Foad asks us to consider certain extrinsic evidence in interpreting the contract. The contract was formed in California, concerns work that was done in California, and contains a choice-of-law clause that identifies California law as governing its interpretation. In contrast to many other states, California has a liberal parol evidence rule: It permits consideration of extrinsic evidence to explain the meaning of the terms of a contract even when the meaning appears unambiguous. Compare City of Manhattan Beach v. Superior Court, 13 Cal.4th 232, 52 Cal.Rptr.2d 82, 914 P.2d 160, 169 (1996) ("`[T]he test of admissibility of extrinsic evidence to explain the meaning of a written instrument is not whether it appears to the court to be plain and unambiguous on its face, but whether the offered evidence is relevant to prove a meaning to which the language of the instrument is reasonably susceptible.'") (quoting Pacific Gas Elec. Co. v. G.W. Thomas Drayage Rigging Co., 69 Cal.2d 33, 69 Cal.Rptr. 561, 442 P.2d 641, 644 (1968)) with, e.g., Namad v. Salomon Inc., 74 N.Y.2d 751, 545 N.Y.S.2d 79, 543 N.E.2d 722, 723 (1989) ("Parol evidence is inadmissible if a contract is clear on its face and sufficient alone to divine the intent of the parties."). Thus, if state law determines whether an implied, nonexclusive copyright license has been granted, we should consider whether Foad's extrinsic evidence discloses a latent ambiguity in the contract. If state law does not apply, then we will need to consider whether the extrinsic evidence is admissible under federal common law. Cf. Itar-Tass Russian News Agency v. Russian Kurier, Inc., 153 F.3d 82, 90 (2d Cir. 1998) (developing federal common law to decide a conflicts of law issue in a copyright case, where the Copyright Act does not contain a controlling provision). Accordingly, before we interpret the contract between Foad and GenCom, we consider whether federal or state law determines whether a copyright holder has granted an implied, non-exclusive copyright license to another.

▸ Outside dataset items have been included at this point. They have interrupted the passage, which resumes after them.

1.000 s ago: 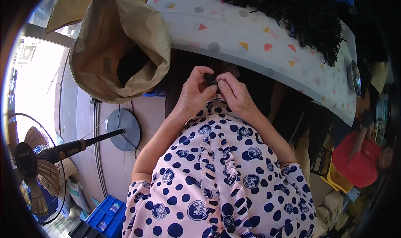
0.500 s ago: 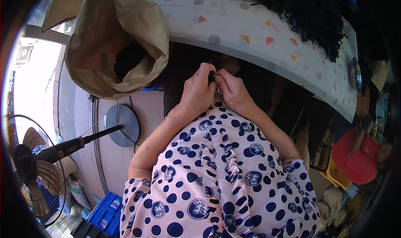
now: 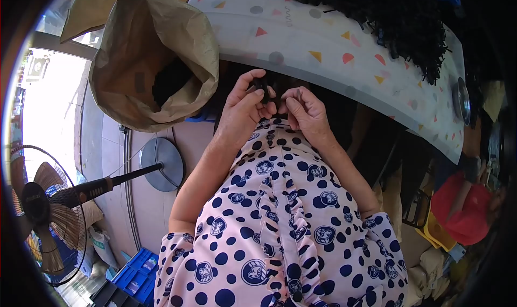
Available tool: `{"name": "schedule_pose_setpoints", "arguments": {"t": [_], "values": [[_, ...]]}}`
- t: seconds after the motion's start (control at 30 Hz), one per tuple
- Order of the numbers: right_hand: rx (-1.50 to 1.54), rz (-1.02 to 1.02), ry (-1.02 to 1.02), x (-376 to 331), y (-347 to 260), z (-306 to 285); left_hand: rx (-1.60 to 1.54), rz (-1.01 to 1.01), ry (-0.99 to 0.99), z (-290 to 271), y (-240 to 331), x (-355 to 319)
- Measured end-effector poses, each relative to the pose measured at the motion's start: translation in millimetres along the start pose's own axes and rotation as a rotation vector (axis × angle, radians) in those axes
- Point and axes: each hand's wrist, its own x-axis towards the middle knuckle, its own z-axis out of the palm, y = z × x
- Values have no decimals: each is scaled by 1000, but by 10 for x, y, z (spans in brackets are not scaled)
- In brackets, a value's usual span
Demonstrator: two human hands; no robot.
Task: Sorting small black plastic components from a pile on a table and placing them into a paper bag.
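My left hand (image 3: 242,113) and my right hand (image 3: 307,113) meet just below the edge of a table (image 3: 301,43) covered with a pale cloth printed with small coloured shapes. Both pinch a small black part (image 3: 265,87) between their fingertips. The left thumb and forefinger hold its upper end; the right fingers close on its lower side. A heap of similar small black parts (image 3: 398,16) lies on the table's far side. My spotted blouse fills the lower middle of the view.
An open brown paper sack (image 3: 156,54) with dark contents stands at the left of the table. A pedestal fan (image 3: 43,210) with a round grey base (image 3: 161,164) is at the lower left. Blue crates (image 3: 134,269) sit on the floor. A red item (image 3: 458,210) lies at the right.
My hands have stayed together under the table edge, working the small black part; the left fingers have lifted slightly above it. The view has shifted a little.
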Motion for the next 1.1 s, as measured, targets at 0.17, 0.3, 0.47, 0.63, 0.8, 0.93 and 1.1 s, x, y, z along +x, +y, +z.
{"name": "schedule_pose_setpoints", "arguments": {"t": [0.17,0.3,0.47,0.63,0.8,0.93,1.1], "values": [[78,-20,-17,39,3,-86,-29,-160,-111,-55,-45,10],[267,68,-44,21,-114,-75,50,-184,-195,19,-67,-23],[329,209,-213,0,2,-203,127,-221,-315,46,-73,-92],[58,81,-116,-15,-2,-123,410,-132,-271,62,-68,-125],[-99,-6,-3,-18,1,-19,830,124,-184,162,-119,-155],[-1,82,-24,-89,-229,98,913,308,-69,75,-195,-103],[9,182,-76,-86,-288,145,865,315,-28,43,-221,-76]]}}
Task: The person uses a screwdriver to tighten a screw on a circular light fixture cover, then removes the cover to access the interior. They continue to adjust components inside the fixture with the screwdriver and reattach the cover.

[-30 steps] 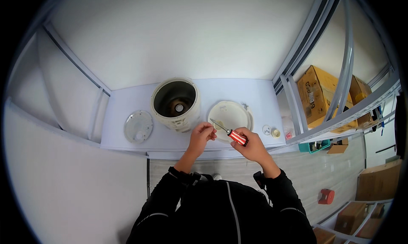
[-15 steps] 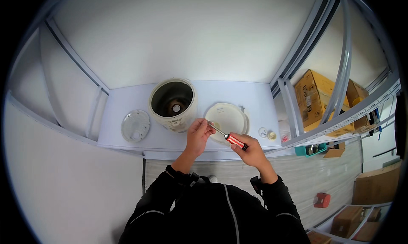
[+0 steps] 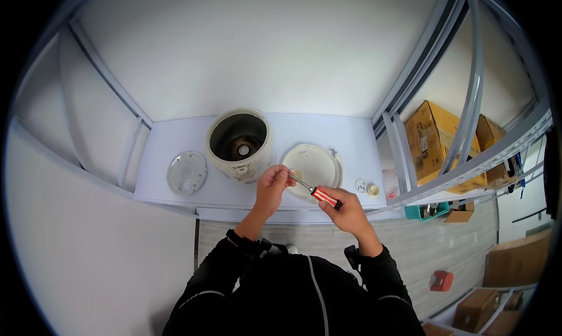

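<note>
My right hand (image 3: 344, 210) is closed round the red, white-striped handle of a screwdriver (image 3: 325, 196). Its metal shaft slants up and left to my left hand (image 3: 273, 189), whose thumb and fingers pinch at the tip. Whether a small part sits there too is hidden by the fingers. Behind my left hand stands the rice cooker body (image 3: 266, 154), upright and uncovered, its dark inside showing a round centre piece. A cream round lid (image 3: 319, 163) lies on the white table just beyond the screwdriver.
A pale metal disc (image 3: 187, 172) with small holes lies left of the cooker on the white table (image 3: 158, 140). Two small round pieces (image 3: 373, 189) are at its right. Beyond a grey frame (image 3: 404, 148) stand cardboard boxes (image 3: 448, 143) and a teal bin (image 3: 426, 212); a red stool (image 3: 442, 281) is on the floor.
Both hands stay nearly in place with the screwdriver between them. The left fingers shift slightly at the tip, and the whole view moves a little.
</note>
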`<action>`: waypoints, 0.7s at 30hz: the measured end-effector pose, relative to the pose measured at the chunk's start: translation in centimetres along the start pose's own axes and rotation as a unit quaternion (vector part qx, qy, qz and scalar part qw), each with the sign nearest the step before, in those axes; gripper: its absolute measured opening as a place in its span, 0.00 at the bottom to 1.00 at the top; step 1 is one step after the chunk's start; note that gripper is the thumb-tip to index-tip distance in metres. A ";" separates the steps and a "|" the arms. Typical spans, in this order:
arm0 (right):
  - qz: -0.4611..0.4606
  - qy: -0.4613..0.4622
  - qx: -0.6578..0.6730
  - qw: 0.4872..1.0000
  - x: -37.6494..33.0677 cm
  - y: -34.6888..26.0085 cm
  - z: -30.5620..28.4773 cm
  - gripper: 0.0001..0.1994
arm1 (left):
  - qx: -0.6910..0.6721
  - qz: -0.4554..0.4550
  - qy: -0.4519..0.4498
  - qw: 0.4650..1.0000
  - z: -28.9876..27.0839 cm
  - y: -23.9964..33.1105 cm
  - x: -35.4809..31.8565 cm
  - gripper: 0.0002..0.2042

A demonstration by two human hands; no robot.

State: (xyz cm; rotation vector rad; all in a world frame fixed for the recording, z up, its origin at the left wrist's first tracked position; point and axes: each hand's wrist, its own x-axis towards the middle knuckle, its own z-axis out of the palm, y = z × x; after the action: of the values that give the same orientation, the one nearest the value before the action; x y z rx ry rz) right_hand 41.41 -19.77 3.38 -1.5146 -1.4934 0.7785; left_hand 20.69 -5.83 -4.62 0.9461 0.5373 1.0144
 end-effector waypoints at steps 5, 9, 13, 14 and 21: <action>0.011 0.016 0.099 0.995 0.0 0.4 1.1 0.19 | -0.070 0.020 -0.003 0.997 0.5 0.5 -0.1 0.08; -0.019 0.048 -0.021 0.998 0.1 -0.9 1.3 0.20 | -0.103 0.020 -0.003 0.994 0.5 0.8 -0.2 0.08; -0.070 0.099 -0.170 0.978 0.1 -2.8 1.4 0.21 | -0.096 0.017 -0.003 0.995 0.3 1.2 -0.2 0.08; -0.060 0.097 -0.155 0.981 0.1 -3.2 1.5 0.21 | -0.095 0.016 -0.003 0.995 0.2 1.3 -0.3 0.08; -0.076 0.098 -0.071 0.990 -0.7 -3.4 3.3 0.24 | -0.083 0.001 -0.006 0.997 -0.1 2.8 -0.5 0.09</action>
State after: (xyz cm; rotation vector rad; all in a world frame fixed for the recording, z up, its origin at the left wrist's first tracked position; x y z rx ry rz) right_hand 36.88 -20.20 4.81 -1.5140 -1.5193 0.4281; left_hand 19.11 -5.63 -2.24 0.8057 0.4347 1.0373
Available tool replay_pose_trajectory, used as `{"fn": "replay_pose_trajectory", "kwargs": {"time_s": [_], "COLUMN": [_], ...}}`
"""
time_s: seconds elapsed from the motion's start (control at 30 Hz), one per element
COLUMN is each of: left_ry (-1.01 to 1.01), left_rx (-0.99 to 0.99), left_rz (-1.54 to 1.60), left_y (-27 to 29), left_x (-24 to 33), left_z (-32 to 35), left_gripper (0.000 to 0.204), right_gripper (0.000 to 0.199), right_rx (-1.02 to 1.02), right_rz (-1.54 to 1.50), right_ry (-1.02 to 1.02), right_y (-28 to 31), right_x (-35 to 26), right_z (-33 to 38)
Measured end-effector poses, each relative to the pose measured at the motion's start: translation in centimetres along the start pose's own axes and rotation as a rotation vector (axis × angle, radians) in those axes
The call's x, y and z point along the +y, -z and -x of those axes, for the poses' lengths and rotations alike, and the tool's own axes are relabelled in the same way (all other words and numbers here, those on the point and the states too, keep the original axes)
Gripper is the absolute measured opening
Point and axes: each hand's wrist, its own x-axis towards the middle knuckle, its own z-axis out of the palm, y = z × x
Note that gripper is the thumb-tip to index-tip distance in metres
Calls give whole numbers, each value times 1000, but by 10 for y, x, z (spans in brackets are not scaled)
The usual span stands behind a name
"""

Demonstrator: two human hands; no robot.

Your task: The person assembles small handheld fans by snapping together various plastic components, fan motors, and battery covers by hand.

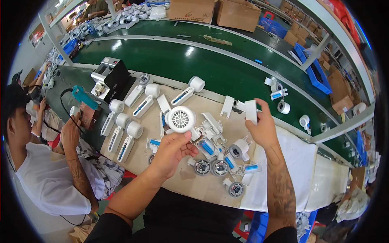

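My left hand (173, 153) pinches a white round fan head (181, 120) at its lower edge, its slotted grille facing up. My right hand (262, 126) is closed round a white oblong handle cover (251, 111), held upright over the far edge of the bench. Between and below the hands lie opened units with round motor ends (220, 167) and blue battery cells (207, 146). A pile of white plastic shells (211, 126) sits just right of the fan head. Another white handle shell (228, 106) rests left of my right hand.
Several white units with open handles (116, 138) stand in rows at the left of the bench (184, 182). Behind them are a black machine (115, 83) and a co-worker with a teal power tool (84, 97). A green conveyor (162, 56) runs along the far side, carrying some parts.
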Motion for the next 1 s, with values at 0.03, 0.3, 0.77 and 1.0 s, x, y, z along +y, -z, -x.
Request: {"fn": "replay_pose_trajectory", "kwargs": {"time_s": [0.03,0.3,0.77,1.0], "left_ry": [-23,-106,-210,-223], "left_rx": [-11,-74,-130,-96], "left_rz": [20,102,51,94], "left_y": [-1,-23,-33,-38], "left_x": [-1,-22,-25,-23], "left_z": [-1,-8,1,4], "left_gripper": [29,36,39,39], "right_gripper": [72,54,59,29], "right_rx": [9,67,-86,-132], "right_rz": [-238,-711,-984,-935], "right_ry": [-36,-53,-115,-62], "right_y": [3,10,6,9], "right_x": [-25,-75,-91,-72], "right_z": [16,87,105,111]}}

Specifically, Foad asks us to consider a copyright notice that appears in a legend on the revised plot plan and the affidavit of a planning and architectural expert concerning industry custom and practice.
Cases from other circuits provide little guidance on this issue. Some recognize that the copyright act permits copyright holders to grant nonexclusive licenses by implication but fail to discuss what law determines whether such a license has been granted. See, e.g., Johnson v. Jones, 149 F.3d 494, 500 (6th Cir. 1998); Pinkham v. Sara Lee Corp., 983 F.2d 824, 830-31 (8th Cir. 1992); MacLean Assocs., Inc. v. Wm. M. Mercer-Meidinger-Hansen, Inc., 952 F.2d 769, 778-79 (3d Cir. 1991). Others rely on a leading copyright treatise for the principle that a copyright holder grants another a nonexclusive license "`[w]hen the totality of the parties' conduct indicates an intent to grant such permission'" but fail to explain the source of the principle. Lulirama Ltd., Inc. v. Axcess Broadcast Servs., Inc., 128 F.3d 872, 879 (5th Cir. 1997) (quoting 3 MELVILLE B. NIMMER DAVID NIMMER, NIMMER ON COPYRIGHT § 10.03[A], at 10-41 (1997)). Still others rely on the same treatise for the proposition that the validity and scope of implied copyright licenses are generally determined by state law but provide little or no analysis of the issue. See, e.g., Jacob Maxwell, Inc. v. Veeck, 110 F.3d 749, 752 n. 2 (11th Cir. 1997) (citing Fantastic Fakes, Inc. v. Pickwick Int'l, Inc., 661 F.2d 479, 483 (5th Cir. 1981), and NIMMER NIMMER, supra, § 12.01[A], at 12-8 n. 19); I.A.E., Inc. v. Shaver, 74 F.3d 768, 774 n. 4 (7th Cir. 1996) (citing NIMMER NIMMER, supra, § 12.01[A], at 12-8 n. 19).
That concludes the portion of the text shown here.